* _What to do_
Tell how many lines of the material below hold "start". The reply is that number alone.

----------------------------------------

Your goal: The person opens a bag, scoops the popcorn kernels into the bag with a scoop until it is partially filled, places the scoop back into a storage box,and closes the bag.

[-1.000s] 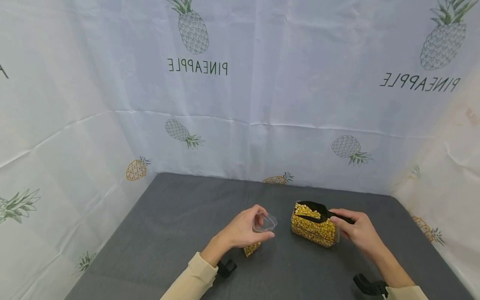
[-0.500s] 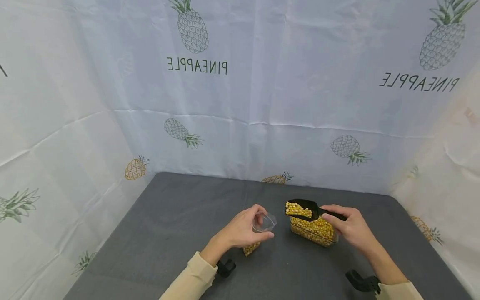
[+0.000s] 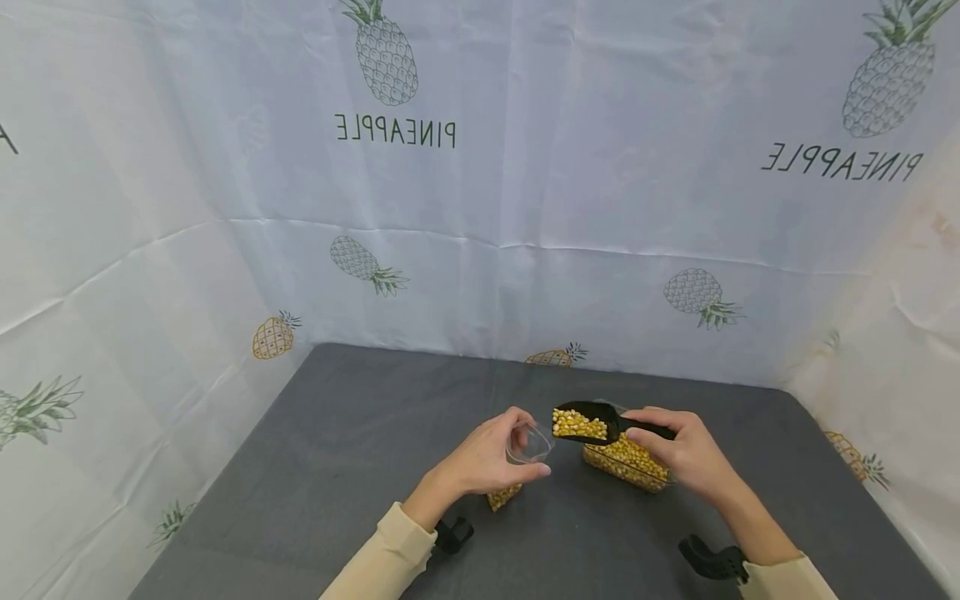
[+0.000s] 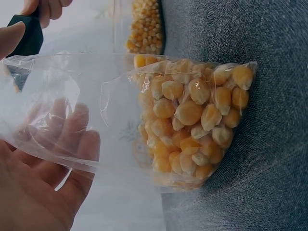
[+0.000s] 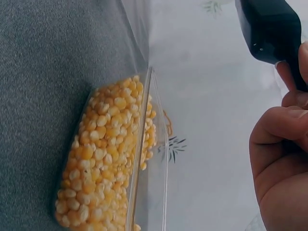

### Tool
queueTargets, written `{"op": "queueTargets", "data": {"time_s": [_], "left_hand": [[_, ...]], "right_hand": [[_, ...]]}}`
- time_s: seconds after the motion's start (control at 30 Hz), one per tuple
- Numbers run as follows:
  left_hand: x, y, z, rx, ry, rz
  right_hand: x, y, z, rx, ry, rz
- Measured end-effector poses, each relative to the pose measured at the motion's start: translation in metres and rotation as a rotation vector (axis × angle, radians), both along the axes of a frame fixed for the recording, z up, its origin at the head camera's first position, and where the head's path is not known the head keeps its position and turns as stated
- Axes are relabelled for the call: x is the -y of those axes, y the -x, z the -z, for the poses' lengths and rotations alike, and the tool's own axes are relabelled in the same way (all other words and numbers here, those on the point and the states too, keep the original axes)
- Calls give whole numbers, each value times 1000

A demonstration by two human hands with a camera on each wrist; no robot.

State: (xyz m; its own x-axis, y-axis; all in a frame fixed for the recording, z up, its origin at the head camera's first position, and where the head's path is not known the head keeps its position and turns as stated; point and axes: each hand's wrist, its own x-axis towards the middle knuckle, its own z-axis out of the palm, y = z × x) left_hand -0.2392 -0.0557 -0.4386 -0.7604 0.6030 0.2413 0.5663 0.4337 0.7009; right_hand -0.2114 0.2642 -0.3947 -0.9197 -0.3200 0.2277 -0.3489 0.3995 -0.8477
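My left hand [image 3: 487, 454] holds a clear plastic bag [image 4: 159, 91] by its spread mouth, fingers around the upper part. Corn kernels [image 4: 192, 115] fill the bag's bottom, which sits at the grey tabletop in the left wrist view. My right hand [image 3: 693, 454] grips the handle of a black scoop [image 3: 617, 422] heaped with yellow kernels. The scoop's front lip is right beside the bag's mouth, level with it in the head view. Below and behind the scoop stands a clear rectangular container [image 3: 626, 477] of corn, partly hidden by the scoop and right hand.
The grey table [image 3: 360, 467] extends around both hands. A white curtain [image 3: 480, 183] printed with pineapples hangs behind it and along both sides. Black wrist straps [image 3: 712, 560] sit under both forearms, close over the table.
My right hand has raised the loaded scoop out of the container and carried it left to the bag's mouth. The left hand and bag have stayed in place.
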Motion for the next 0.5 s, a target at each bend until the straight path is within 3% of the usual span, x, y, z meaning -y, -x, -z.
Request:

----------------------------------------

* _Solution for this task_
2